Editor’s Letter – Issue 149

June | July 2020

Hamlin Lovell
Originally published in the June | July 2020 issue

The hedge fund industry as a whole has lost 5.36% for the year to May, but one quarter of funds are up by an average of 20%, according to eVestment, which is owned by Nasdaq. Where are these returns coming from and how is the opportunity set evolving?

In equity long/short, the best positioned funds include some technology-oriented ones that have for many years been long of disruptive technology trends, such as ecommerce and payments, that have been accelerated by Covid-19. There are also a variety of equity hedge funds that have been adept at tactical trading, battening down the hatches in February and March and then rebuilding exposure at lower levels. Equity managers are confident about picking winners and losers in a new climate that will certainly involve more regulation of many industries, and at some stage is likely to see more taxation to repay government borrowing.

After the strongest equity rally in decades, and huge rises in other risk assets, fundamental long and short name selection is coming to the fore.

Hamlin Lovell, Contributing Editor, The Hedge Fund Journal

After the strongest equity rally in decades, and huge rises in other risk assets, fundamental long and short name selection is coming to the fore. In US corporate credit, defaults are now forecast to reach over 10% yet recovery rates on CDS have plummeted to as low as two cents on the dollar. Therefore, credit spreads compressed by central bank buying might not even cover expected default losses, and default cycles tend to last multiple years. There could be a long runway of opportunity for distressed debt.

There should also be a greater supply of emerging market sovereign defaults. In recent years, these have been rare occurrences (Argentina, the Seychelles, Ecuador and Lebanon) but it is now expected that restructurings, debt relief and moratoriums could affect many more countries. Managers who choose not to accept restructurings and hold out can end up pursuing awards through the courts or even foreclosing on ships.

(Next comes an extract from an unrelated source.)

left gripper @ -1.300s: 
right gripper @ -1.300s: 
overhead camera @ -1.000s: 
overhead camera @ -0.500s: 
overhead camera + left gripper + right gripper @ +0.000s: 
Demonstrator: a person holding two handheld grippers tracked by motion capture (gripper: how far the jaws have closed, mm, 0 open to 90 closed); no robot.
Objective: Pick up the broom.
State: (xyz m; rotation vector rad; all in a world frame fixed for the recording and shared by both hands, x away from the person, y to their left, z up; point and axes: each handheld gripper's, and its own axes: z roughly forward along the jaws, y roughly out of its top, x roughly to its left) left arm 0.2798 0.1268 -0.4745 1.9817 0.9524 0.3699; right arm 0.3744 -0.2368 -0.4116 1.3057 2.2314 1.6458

Alternative credit strategies are also being sought after as a haven from volatility. It is too early to gauge the level of default losses that direct lending funds may experience, but some lending strategies are proving resilient, including a Swiss trade finance manager specializing in essential agricultural commodities, profiled in this issue. Elsewhere in commodities, the roll yield has always been important for all kinds of investors and the shock of Covid-19 has thrown forward curves out of kilter. Some relative value traders looking at calendar spreads have done particularly well this year.

Most hedge funds apply alternative strategies to traditional asset classes, but a handful of them are also trading alternative asset classes, such as cryptocurrencies, where it is also possible to generate uncorrelated returns – from either a long only or a relative value approach. In this issue we profile a manager, Nickel Digital, offering both strategies. Currently we are inclined to categorise digital currencies as “alternative”, but they may be rapidly moving into the mainstream. Custodian, Fidelity Digital Assets, recently conducted a survey of 800 institutional investors in the US and Europe, including financial advisors, family offices, pensions, crypto and traditional hedge funds, high net worth investors, and endowments and foundations. It found that 60% believe digital assets should be part of their portfolios, and 36% are already invested in them.